- Work task:
If a line in the records below contains "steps", copy that line.

▼

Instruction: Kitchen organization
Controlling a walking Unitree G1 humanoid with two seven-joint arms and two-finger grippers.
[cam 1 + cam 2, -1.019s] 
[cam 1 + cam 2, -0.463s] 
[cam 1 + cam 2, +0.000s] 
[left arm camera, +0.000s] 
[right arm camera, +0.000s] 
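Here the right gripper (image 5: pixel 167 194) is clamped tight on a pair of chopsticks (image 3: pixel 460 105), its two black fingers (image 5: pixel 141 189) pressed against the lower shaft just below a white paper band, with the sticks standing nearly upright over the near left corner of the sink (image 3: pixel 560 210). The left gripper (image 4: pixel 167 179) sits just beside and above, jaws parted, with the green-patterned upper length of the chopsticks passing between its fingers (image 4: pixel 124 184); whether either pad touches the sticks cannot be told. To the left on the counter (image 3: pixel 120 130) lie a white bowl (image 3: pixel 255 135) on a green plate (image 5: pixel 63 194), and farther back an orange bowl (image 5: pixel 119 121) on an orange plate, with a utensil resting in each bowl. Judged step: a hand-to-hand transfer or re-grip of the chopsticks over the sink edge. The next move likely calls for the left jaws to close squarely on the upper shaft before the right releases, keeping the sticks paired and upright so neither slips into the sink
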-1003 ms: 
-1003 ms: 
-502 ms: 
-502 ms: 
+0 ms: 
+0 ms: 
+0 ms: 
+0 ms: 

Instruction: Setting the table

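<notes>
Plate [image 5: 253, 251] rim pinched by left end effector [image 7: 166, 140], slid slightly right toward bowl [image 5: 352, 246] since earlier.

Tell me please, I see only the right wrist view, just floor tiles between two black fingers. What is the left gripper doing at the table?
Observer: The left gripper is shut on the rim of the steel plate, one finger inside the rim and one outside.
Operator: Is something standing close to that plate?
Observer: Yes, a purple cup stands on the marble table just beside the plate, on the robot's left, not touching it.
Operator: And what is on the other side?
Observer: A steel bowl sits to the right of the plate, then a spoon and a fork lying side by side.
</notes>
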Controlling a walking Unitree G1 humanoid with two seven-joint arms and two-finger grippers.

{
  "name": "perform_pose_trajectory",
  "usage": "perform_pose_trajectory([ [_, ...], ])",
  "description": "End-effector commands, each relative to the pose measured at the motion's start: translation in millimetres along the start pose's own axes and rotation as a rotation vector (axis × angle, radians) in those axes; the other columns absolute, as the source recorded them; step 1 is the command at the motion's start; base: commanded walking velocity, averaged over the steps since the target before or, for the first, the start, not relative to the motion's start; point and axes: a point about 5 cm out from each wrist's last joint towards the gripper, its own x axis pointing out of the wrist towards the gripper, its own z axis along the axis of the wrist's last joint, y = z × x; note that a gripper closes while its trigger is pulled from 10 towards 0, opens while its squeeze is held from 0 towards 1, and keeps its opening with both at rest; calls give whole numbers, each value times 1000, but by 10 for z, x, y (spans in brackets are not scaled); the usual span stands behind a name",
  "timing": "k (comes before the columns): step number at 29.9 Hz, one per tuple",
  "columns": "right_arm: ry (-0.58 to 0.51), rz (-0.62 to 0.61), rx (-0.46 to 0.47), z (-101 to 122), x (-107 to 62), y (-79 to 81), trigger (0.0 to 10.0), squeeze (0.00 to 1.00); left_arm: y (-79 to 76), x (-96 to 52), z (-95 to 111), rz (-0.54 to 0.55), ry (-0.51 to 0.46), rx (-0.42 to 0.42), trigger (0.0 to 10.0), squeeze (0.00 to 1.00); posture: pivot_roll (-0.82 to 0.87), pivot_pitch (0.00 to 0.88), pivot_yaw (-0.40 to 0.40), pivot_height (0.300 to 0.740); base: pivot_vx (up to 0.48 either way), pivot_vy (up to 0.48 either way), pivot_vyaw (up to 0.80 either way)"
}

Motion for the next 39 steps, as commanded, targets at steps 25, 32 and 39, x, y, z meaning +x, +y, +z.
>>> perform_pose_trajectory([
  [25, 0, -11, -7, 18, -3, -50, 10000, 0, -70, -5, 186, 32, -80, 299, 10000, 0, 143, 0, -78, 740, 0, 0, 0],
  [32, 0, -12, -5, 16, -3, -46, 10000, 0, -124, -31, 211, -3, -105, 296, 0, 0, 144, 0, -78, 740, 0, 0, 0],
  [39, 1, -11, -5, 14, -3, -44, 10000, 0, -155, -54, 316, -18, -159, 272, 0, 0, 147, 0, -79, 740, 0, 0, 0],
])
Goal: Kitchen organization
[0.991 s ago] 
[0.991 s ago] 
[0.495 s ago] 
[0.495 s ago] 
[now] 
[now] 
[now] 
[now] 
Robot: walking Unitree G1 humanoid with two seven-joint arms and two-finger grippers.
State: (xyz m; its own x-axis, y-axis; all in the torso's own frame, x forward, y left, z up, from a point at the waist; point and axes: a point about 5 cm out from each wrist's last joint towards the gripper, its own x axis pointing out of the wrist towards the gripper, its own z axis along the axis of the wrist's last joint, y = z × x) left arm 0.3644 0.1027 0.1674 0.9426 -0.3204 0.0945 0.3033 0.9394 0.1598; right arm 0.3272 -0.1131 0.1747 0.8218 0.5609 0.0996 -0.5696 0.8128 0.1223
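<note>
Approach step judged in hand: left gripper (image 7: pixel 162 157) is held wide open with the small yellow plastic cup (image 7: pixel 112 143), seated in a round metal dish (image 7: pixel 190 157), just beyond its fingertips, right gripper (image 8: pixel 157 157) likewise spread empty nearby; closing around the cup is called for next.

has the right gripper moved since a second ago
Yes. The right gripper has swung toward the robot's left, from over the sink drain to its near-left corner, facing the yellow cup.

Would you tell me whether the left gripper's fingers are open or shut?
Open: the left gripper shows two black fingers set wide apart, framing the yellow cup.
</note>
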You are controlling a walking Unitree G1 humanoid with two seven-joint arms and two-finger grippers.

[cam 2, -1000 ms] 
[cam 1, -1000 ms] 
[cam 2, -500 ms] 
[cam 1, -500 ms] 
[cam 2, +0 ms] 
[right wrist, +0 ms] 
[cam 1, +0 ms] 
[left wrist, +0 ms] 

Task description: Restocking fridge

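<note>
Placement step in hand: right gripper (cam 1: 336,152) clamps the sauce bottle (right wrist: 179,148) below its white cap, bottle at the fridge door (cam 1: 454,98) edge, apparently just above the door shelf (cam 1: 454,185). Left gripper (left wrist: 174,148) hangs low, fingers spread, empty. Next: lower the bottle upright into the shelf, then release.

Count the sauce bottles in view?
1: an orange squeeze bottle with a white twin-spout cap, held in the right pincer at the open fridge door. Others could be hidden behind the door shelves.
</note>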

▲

- Solution:
  "description": "End-effector commands, each relative to the pose measured at the motion's start: translation in millimetres along the start pose's own axes and rotation as a rotation vector (axis × angle, radians) in those axes; the other columns absolute, as the source recorded them; step 1 is the command at the motion's start; base: commanded walking velocity, averaged over the steps since the target before or, for the first, the start, not relative to the motion's start; point and axes: a point about 5 cm out from each wrist's last joint towards the gripper, its own x axis pointing out of the wrist towards the gripper, its own z axis along the axis of the wrist's last joint, y = z × x; note that a gripper closes while its trigger is pulled from 10 towards 0, opens while its squeeze is held from 0 towards 1, and keeps its opening with both at rest; calls give whole numbers, each value times 1000, but by 10 for z, x, y (spans in brackets are not scaled); the usual span stands behind a name",
Motion for the next 39 steps, as commanded, targets at steps 25, 32 and 39, x, y, z meaning +x, +y, +z.

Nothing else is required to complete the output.